We had our FINAL round of micro-teaching lessons (woo-woo). One of my favorite takeaways was from Jessea’s presentation. She introduced a radial timer. You can find it on YouTube and embed it into your slideshow!
In addition, we worked on making our Statement of Teaching Philosophy.
Statement of Teaching Philosophy
The following outline is adapted from Prof. Mares-Tamayo’s lecture.
- A common component of job and fellowship applications
- An opportunity for self-reflection
- An introduction to a teaching portfolio (a collection of evidence that backs up your philosophy, e.g. lesson plans, syllabi, student sample papers)
- How do YOU define the phrase to learn? A time I really learned something… or Learning is like… [insert metaphor here]
- How do you define the phrase to teach? Think of a time when you were effectively teaching something… Helping someone learn is like…
- Reflect on Your Teaching Identity What 3 adjectives best describe you as a teacher and/or the way you share knowledge with others?
Tips and “Guidelines”
- Write about *YOUR* classroom (Do not say, ‘As a TA for Prof X…’ Instead write, ‘In my classroom I…’
- Aim for parsimony in 2 pages (elegant simplicity that is brief)
- Use a narrative, 1st person approach
- Make it reflective and personal
- Explain your specific disciplinary content
- Explain specific examples of your practice
- Showcase your strengths
- Showcase your accomplishments
Heart of the Statement
- Your GOALS for your students
- The METHODS you use to achieve those goals
- The ASSESSMENTS you use to find out if students have met your expectations
- Don’t say something generic like “I’m a great lecturer!” Rather, you could write, “In class formative assessments include non-graded quick writes that help my students succeed on their summative assessments such as midterms.”
Additional Questions for Reflection
- Why is teaching important to you?
- What are the teaching beliefs and values that inform your teaching?
- How do you put your beliefs and values into practice?
- How would people describe your teaching?
- How do you utilize multiple pedagogical approaches in your teaching?
- How do you assess your teaching effectiveness?
- What should the person(s) you have taught know or be able to do?
- How is your teaching affected by your identity and background?
- How is your teaching affected by the identities and backgrounds of the people you teach?
- How do your research and disciplinary context influence your teaching?
You are creating a LIVING DOCUMENT that will evolve as you gain more experience as a teacher and as your beliefs about effective teaching and learning develop over time.
Returning to your teaching philosophy throughout your career can help make your current teaching practice more explicit and deliberate.

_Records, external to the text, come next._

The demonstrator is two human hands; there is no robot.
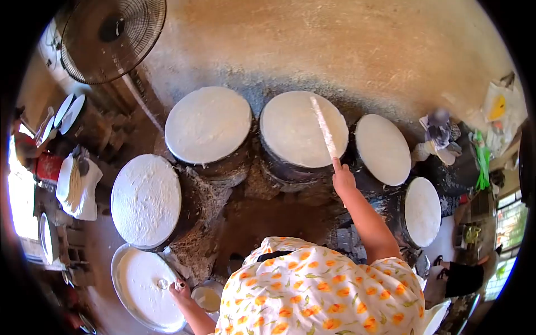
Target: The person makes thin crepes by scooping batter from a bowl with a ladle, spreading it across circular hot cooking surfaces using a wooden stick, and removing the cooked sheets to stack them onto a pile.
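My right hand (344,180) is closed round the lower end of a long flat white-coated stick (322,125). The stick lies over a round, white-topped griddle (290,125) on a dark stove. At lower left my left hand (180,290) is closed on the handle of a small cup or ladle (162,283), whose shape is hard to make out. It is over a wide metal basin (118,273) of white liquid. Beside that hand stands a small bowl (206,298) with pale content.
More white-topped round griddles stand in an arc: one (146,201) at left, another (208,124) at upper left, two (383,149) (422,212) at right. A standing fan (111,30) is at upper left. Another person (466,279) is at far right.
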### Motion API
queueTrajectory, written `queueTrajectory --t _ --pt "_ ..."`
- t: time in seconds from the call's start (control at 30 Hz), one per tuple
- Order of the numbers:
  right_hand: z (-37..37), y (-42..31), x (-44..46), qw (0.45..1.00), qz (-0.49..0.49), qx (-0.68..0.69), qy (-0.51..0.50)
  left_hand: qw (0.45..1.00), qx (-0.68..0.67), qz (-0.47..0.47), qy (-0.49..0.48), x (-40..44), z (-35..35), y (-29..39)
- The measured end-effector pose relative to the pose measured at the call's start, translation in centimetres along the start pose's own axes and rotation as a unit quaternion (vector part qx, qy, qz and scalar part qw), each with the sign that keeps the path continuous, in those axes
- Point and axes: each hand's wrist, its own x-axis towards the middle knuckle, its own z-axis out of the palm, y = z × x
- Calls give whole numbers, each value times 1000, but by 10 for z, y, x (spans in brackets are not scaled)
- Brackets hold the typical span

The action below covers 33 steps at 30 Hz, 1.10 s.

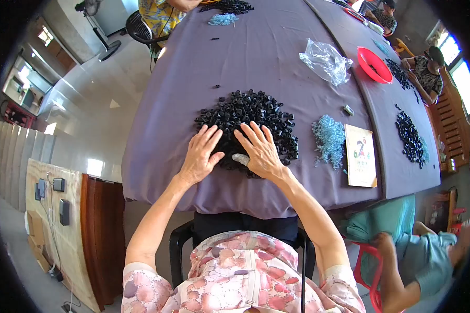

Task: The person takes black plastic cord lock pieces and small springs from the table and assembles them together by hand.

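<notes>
my l hand (pixel 197 155) & r hand (pixel 264 156) rest open, spread on shiny, chunky blk pcs (pixel 256 112); see-thru blue bits (pixel 328 140) by cream booklet (pixel 361 169), cover txt illegible.

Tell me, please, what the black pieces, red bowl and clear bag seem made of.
Black pieces: probably plastic or rubber, slightly shiny, with small highlights.
Red bowl: likely smooth plastic, evenly coloured.
Clear bag: seemingly glossy plastic film, see-through, crinkled, with bright glints.
</notes>
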Motion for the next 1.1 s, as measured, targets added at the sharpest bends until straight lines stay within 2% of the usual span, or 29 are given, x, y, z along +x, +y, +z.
queueTrajectory --t 0.1,0.5,0.6,0.7,0.73,0.77,0.83,0.9,0.93,0.97,1.0,1.03,1.1 --pt "8 9 9 999 -12 -30 -7 999 40 11 -8 13 13 11" --pt "16 39 31 1000 25 -11 -4 998 68 -15 8 14 32 10" --pt "12 41 29 998 19 47 -44 997 71 -21 0 11 31 12" --pt "14 44 22 976 49 209 -42 998 64 -29 -2 10 30 12" --pt "8 38 21 960 80 266 -22 998 61 -30 -2 10 30 12" --pt "8 36 19 945 100 308 51 998 58 -32 -2 10 30 13" --pt "10 37 19 881 205 408 122 999 20 -41 22 12 31 12" --pt "5 39 22 874 213 399 179 998 -18 -47 46 14 38 5" --pt "3 40 24 864 229 407 189 992 -41 -40 108 20 39 7" --pt "1 40 27 854 246 414 199 991 -41 -35 120 24 41 5" --pt "-3 40 25 837 298 424 178 990 -41 -32 132 27 44 3" --pt "-13 38 27 841 324 407 148 988 -40 -29 145 32 44 3" --pt "-1 48 24 895 273 311 169 980 -19 -30 194 40 45 3"
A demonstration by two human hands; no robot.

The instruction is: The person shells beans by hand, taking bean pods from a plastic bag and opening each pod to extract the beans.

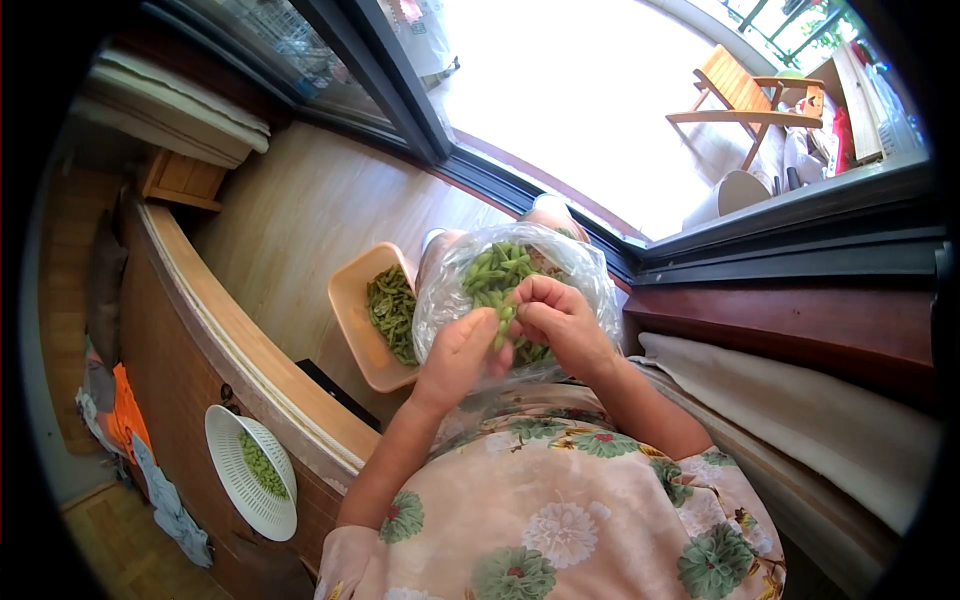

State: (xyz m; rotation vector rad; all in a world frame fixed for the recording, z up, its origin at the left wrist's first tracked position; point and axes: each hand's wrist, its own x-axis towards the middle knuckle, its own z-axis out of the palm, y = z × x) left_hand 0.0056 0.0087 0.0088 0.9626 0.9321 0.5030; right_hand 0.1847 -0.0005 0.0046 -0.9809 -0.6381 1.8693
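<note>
A green pod [505, 322] sits at the middle of the view, pinched between the bent, nearly closed fingers of the left hand [458, 358] and the right hand [562, 328], over an open clear plastic bag [437, 318] whose heap of pods [495, 268] shows toward twelve o'clock. At nine o'clock from the bag, just beside it, a peach tub [347, 300] holds darker green pods [388, 308]; farther out, at eight o'clock, a white colander [226, 455] contains small green beans [262, 468].

Left hand [460, 355] and right hand [560, 322] nearly meet, fingertips [520, 296] pinched, bare forearms [645, 405] converging.
</note>
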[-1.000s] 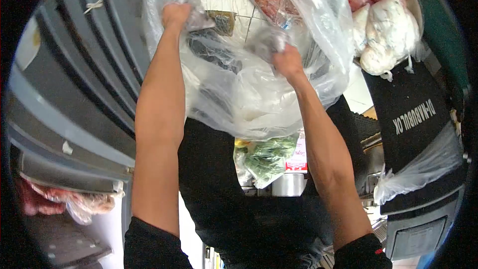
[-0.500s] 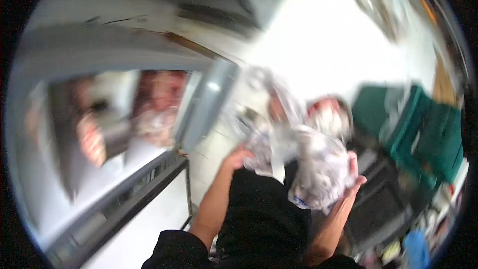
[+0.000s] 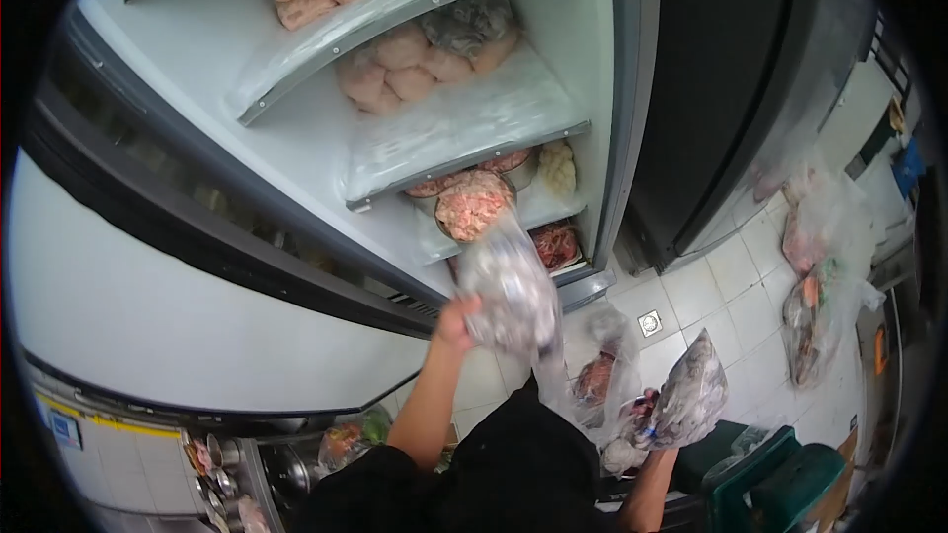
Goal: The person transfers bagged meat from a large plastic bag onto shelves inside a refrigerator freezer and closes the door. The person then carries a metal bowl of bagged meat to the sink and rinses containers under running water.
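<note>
My left hand [image 3: 457, 324] is closed on a clear plastic bag [image 3: 509, 294] packed with pale greyish pieces, held up before the lower shelves of an open fridge. Low on the right, my right hand [image 3: 662, 456] grips a second clear bag [image 3: 691, 395] with similar grey contents; that bag hides most of its fingers. What fills the two bags is too unclear to name. Just beyond the left bag, a round bowl of minced meat [image 3: 475, 203] sits on a fridge shelf.
Pale meat pieces [image 3: 405, 69] lie on the upper shelves, and red meat [image 3: 556, 245] at the bottom. Bagged red meat [image 3: 595, 378] is between my hands, lower down. More filled bags [image 3: 810, 306] lie on the tiled floor at right. Green bins [image 3: 755, 469] stand lower right.
My view has swung round to face the open fridge. The left hand has lifted a bag towards the shelves, and the right hand still holds its bag, off to the side.
</note>
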Motion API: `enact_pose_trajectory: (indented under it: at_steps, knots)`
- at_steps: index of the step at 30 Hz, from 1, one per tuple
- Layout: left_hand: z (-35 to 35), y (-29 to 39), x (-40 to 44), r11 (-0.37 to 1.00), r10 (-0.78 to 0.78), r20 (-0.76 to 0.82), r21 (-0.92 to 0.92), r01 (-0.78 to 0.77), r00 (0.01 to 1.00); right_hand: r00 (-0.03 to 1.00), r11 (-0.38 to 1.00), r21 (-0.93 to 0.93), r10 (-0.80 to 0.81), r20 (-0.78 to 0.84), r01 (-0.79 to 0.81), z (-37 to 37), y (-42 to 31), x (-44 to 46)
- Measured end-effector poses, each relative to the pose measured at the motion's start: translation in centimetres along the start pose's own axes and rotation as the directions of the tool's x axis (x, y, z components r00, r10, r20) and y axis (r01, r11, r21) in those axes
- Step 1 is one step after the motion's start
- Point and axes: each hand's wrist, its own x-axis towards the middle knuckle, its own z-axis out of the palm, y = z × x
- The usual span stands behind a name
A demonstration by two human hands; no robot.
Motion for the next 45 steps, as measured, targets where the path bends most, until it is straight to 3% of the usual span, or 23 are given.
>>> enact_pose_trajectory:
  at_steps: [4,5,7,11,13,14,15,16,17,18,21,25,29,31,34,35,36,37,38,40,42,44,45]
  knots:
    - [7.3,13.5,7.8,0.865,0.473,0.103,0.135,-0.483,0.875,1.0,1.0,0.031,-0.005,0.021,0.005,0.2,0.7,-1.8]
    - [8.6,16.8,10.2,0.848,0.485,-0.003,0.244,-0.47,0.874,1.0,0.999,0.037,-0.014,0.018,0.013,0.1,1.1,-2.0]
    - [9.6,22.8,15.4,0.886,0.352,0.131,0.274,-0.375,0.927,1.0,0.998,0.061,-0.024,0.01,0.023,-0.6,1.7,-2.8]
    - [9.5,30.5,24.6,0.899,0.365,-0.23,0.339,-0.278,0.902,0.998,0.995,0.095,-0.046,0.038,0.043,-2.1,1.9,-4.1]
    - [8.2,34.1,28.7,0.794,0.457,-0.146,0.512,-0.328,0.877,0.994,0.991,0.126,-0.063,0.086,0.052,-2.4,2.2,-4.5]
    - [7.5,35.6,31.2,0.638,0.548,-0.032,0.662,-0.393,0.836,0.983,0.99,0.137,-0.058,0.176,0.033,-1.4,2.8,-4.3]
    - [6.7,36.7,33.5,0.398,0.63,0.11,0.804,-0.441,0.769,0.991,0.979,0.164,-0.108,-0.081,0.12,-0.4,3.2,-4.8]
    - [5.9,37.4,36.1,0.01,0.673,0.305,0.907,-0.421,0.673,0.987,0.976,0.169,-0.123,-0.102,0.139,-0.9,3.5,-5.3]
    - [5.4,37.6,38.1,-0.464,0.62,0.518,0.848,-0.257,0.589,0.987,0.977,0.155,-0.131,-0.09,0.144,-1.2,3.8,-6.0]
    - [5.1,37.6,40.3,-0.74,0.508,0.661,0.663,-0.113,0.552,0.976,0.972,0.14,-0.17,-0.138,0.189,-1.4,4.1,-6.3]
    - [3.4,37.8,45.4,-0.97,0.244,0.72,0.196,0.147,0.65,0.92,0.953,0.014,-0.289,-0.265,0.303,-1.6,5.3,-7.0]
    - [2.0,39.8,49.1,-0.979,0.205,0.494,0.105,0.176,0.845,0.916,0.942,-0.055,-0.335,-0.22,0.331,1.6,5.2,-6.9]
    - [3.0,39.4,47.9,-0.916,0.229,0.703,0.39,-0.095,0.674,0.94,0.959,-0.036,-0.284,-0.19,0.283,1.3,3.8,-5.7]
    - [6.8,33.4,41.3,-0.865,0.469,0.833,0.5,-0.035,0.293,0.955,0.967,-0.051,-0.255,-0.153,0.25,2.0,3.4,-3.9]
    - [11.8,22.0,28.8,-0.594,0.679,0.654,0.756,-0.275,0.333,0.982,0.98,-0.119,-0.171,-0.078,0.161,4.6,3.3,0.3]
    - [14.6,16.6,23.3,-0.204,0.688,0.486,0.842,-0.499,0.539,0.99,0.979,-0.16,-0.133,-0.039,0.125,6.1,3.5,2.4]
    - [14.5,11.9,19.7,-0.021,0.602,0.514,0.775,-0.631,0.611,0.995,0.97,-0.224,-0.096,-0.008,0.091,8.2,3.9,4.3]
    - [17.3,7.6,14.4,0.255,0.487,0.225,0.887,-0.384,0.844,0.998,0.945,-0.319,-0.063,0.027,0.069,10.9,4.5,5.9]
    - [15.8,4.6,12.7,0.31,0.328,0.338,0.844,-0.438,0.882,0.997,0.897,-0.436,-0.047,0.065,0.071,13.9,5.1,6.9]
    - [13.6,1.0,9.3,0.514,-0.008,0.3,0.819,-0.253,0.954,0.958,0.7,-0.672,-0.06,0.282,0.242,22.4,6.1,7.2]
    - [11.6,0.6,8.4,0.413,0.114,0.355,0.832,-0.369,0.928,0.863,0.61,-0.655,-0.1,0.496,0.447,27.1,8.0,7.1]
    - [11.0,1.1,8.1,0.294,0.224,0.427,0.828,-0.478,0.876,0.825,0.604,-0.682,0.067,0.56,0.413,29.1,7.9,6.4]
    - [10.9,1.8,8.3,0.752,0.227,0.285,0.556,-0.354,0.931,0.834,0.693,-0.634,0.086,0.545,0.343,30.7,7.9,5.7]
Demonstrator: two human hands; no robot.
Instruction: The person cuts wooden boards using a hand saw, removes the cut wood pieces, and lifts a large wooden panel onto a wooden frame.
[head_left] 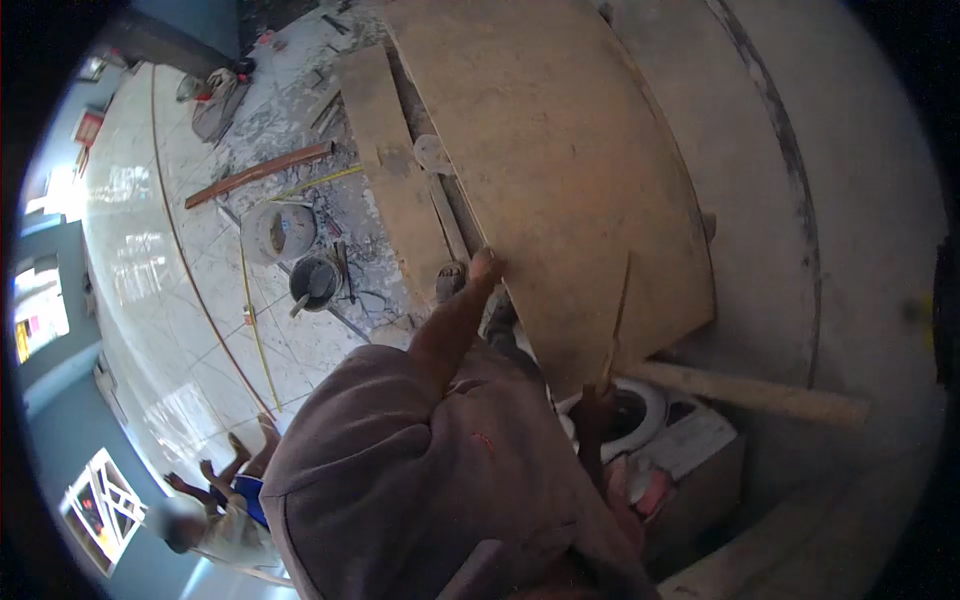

A very cool teaching moment this week took place during my education class on Critical race theory (CRT). This week, we were having our final presentations. One of my peers used his I-pad to guide us through a visual outline of his notes. The colorful document had flow charts and outlines on how he organized his paper and he explained so many concepts in such a short time. I’ll definitely have to do this at some point!